Cameras, lenses, lessons learned
Relative to choice of cameras and lenses, Richardson explained, “We shot three-cameras most days, on the ARRI Alexa Mini and the ARRI Amira in ProRes 4444 3.2K, Log-C. We carried several sets of ARRI Ultra Prime lenses, and a selection of Angenieux zooms, including the 45-120 and the 24-290. I am a big fan of the Ultra Prime lenses for their simplicity and gentle rendering. I shot Wind River on the older ARRI/Zeiss Standard Speed primes and have always admired their elegant sharpness and gentle yet detailed falloff. The Ultra Primes carry that same DNA in a more modern housing, suitable for the scale of a production like this one. I find them unfussy and gently flattering, with just enough personality to enhance the natural lighting scheme we were striving for. I viewed on-set--and subsequently completed the DI--through a custom LUT I have been refining over several years.”

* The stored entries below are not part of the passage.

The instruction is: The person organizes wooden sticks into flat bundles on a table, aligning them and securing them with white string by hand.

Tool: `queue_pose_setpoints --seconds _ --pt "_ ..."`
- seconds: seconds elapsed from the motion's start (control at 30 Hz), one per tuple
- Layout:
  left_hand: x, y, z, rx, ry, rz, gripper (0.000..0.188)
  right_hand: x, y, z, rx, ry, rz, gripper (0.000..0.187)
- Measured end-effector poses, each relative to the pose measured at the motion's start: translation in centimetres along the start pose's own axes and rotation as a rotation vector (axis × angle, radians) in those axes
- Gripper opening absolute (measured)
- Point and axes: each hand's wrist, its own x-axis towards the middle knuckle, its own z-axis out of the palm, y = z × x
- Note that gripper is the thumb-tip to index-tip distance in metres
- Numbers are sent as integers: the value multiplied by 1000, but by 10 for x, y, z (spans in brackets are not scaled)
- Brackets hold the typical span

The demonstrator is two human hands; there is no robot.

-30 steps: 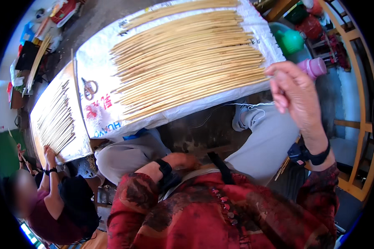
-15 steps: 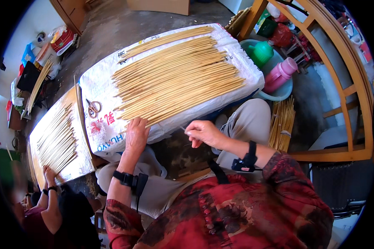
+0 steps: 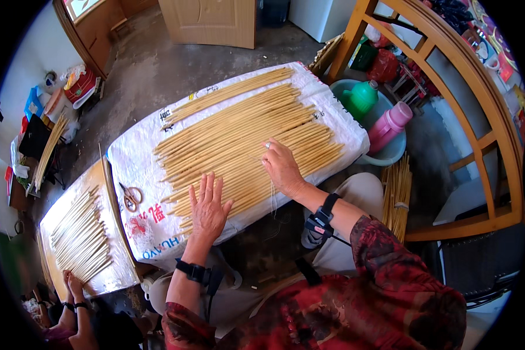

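Note:
A broad row of pale straw-coloured stalks lies side by side on a white woven sheet. My left hand rests flat on the near left part of the row, fingers spread, holding nothing. Over the near right part, my right hand is closed in a pinch. Thin pale thread hangs from it past the sheet's near edge. Whether a needle is in the pinch is too small to tell. A narrower strip of stalks lies apart along the far edge. Scissors lie left of the row.
A second board with stalks stands at left, where another person's hands touch the ends. Right of the table are a basin holding green and pink flasks, a stalk bundle and a wooden frame.
My left hand has gone from the row's near edge to lying flat on it with fingers spread. My right hand has moved forward over the stalks, trailing thread. The view has tilted upward.

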Motion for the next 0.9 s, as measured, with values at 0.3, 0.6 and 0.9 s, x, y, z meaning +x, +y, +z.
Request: queue_pose_setpoints --seconds 0.3,0.6,0.9 --pt "35 -5 32 13 -47 -61 61 -22 51 18 -127 -25 36 11" --pt "62 32 42 -22 -59 -29 61 -25 89 -7 -150 -41 122 10" --pt "73 45 42 -27 -49 -35 59 -24 103 -12 -122 21 116 10"
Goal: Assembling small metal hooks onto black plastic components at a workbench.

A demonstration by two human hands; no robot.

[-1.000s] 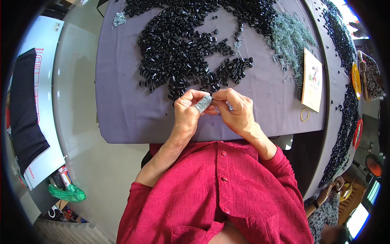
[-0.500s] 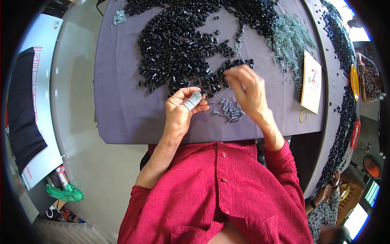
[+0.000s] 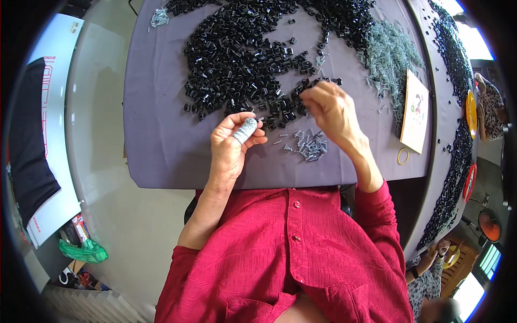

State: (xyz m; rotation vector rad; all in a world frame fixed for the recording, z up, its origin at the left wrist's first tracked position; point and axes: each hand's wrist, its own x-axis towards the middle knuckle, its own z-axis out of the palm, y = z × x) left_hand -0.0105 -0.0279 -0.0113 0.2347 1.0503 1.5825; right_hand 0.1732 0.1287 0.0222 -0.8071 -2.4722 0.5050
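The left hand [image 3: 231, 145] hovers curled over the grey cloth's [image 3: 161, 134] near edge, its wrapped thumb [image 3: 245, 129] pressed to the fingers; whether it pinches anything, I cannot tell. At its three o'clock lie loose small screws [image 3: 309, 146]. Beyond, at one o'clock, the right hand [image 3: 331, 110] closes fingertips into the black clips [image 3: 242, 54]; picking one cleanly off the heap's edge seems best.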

Regarding his biggest takeaway or lessons learned from his experience on Yellowstone, Richardson said, “The pace required for TV is different than feature work, and I enjoyed that challenge very much. The main difference was the speed with which we had to be up and running on our complex scenes in order to complete the days. I learned to make very quick decisions and really use all my senses to constantly evaluate what was being laid out in front of me. The entire crew did a phenomenal job of getting the required elements in place each day, and my wonderful team of three camera operators, ACs, grips and electrics kept pace with the ever-changing reality. At times I felt like a conductor working with the most talented musicians; everyone’s goal was the same, and all I had to do was provide a tempo and nuance as the show found its voice.”
This is the ninth installment in a 16-part series that explores the field of Emmy contenders, and then nominees spanning such disciplines as directing, cinematography, producing, editing, music, production design and visual effects. The series will then be followed up by coverage of the Creative Arts Emmy winners on September 14 and 15, and the Primetime Emmy Awards ceremony on September 22.